NEAL PEIRCE. Just imagine the cutting-edge knowledge and skills encompassed in a modern citistate — especially one, like Boston, that specializes in the intellectual pursuits, scientific discovery and innovation.
Fittingly enough, the Boston Globe has just put on an Ideas Boston 2004 conference, two days of some of the region’s brightest and most adventuresome minds, in 20-minute bursts of information, insight, prediction, mixed celebration of their unfolding fields and warnings of the new century perils they discern. A pair of bloggers kept the region informed of each unfolding presentation.
The mix of specialties was mind-boggling — among them robotocist, nanotechnologist, trauma surgeon, architect, theater director, biomedical engineer, composer, professor of religion, biologist, sculptor, oceanographer. And an economist — our friend Barry Bluestone of Northeastern University.

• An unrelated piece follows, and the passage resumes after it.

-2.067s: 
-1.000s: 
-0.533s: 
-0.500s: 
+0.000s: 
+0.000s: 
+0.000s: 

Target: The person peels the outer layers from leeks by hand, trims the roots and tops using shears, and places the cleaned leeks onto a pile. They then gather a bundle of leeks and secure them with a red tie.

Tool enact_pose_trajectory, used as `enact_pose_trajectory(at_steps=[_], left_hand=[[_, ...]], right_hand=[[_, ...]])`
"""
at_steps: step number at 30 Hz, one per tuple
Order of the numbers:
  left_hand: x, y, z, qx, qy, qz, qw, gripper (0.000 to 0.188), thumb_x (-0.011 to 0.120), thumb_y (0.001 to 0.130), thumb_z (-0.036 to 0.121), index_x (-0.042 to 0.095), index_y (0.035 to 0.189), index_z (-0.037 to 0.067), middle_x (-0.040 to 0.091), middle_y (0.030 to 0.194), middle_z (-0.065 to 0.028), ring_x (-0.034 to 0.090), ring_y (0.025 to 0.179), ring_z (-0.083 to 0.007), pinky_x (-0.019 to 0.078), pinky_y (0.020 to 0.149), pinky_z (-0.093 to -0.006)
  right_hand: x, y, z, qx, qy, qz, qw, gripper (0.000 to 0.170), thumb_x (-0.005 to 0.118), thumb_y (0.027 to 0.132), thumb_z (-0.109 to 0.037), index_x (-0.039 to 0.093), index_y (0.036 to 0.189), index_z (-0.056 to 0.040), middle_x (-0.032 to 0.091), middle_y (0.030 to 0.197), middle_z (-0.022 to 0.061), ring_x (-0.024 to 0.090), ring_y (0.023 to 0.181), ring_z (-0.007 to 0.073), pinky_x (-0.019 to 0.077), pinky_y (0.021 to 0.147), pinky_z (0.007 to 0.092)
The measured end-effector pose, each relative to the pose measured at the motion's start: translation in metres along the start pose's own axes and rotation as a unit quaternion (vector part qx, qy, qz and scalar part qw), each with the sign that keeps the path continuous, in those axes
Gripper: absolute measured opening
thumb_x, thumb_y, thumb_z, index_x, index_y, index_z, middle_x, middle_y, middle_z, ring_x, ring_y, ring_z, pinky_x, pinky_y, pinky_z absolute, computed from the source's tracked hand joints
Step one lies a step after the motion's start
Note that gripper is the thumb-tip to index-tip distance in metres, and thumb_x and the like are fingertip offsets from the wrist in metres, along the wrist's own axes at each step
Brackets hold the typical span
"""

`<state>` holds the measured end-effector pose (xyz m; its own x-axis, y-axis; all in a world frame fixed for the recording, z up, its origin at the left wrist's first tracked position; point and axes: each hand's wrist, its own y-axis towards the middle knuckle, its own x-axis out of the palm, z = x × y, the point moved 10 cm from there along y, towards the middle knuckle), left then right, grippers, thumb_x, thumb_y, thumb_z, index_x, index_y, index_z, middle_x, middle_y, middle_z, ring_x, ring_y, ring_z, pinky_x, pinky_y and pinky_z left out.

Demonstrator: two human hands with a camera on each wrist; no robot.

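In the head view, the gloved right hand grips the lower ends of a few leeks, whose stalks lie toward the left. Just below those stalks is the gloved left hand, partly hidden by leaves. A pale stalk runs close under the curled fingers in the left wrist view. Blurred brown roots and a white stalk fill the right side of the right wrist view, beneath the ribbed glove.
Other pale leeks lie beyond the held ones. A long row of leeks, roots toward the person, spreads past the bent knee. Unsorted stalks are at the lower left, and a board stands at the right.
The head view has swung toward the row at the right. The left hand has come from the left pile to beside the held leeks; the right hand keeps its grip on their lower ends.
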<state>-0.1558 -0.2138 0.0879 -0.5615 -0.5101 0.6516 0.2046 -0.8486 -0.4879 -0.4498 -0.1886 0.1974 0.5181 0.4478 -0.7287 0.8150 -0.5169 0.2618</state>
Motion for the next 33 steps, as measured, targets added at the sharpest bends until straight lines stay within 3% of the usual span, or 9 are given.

Barry focused on mega-trends of American prosperity since World War II and the perils to equity and long-term prosperity when we rely (as we began to do in the ‘90s) on an unfettered Wall Street mode instead of mixing private wealth with major funding for basic research, infrastructure and education.
Many of the experts, from stem cell researchers to inventors, stressed the incredible value of freedom of exploration. Juan Enrique, author of an intriguing book How The Future Catches You, noted that great science was being done in the Moslem world 1,000 years ago, even in a dark Middle Ages when Europe’s religious heretics risked being burned at the stake for troubling new ideas. Today, clearly, the tables are turned. It matters immensely when fundamentalists seize power.
On the lighter side, I loved the fanciful mechanical sculptures of Arthur Ganson, delicate and ingenious machines in complex motion, exalting in pure innovation and joyfulness. Too little of that in today’s world.
Does a virtual Niagara of innovation, creation, vision, add up to something? In pure economic terms, without a doubt — from venture capital to philanthropic dollars, a region with a cornucopia of inventive minds has a true advantage.
But do the ideas function just in their own silos? Do they mix? Do they have a cumulative, kinetic force? Many of the thinkers expressed willingness to experiment broadly, to cross boundaries into other disciplines as they develop their careers and thinking. Composer Osvaldo Goligov spoke, for example, of the boundaries he crosses in his music, playing a moving piece that combined Muslim, Jewish, and Christian influences. Stem cell pioneer Douglas Melton talked of the potentials and perils of the chimera — creatures mixed from distinctly different genetic pools.
Yet as these thinkers talked of “boundary crossers” I had to remember the booklet of that very name that Curt Johnson and I wrote in a project with John Gardner and John Parr a few years ago. We discovered that collaboration is the critical civic DNA for the 21st century. Boston, civically, seems almost as weak at the collaborative arts as it is clearly strong in science, art, education and finance. That the theme we developed we developed in our recent report, Boston Unbound.
It remains to be seen whether Boston can make the connection between its richness in ideas and shortcomings in collaborative action.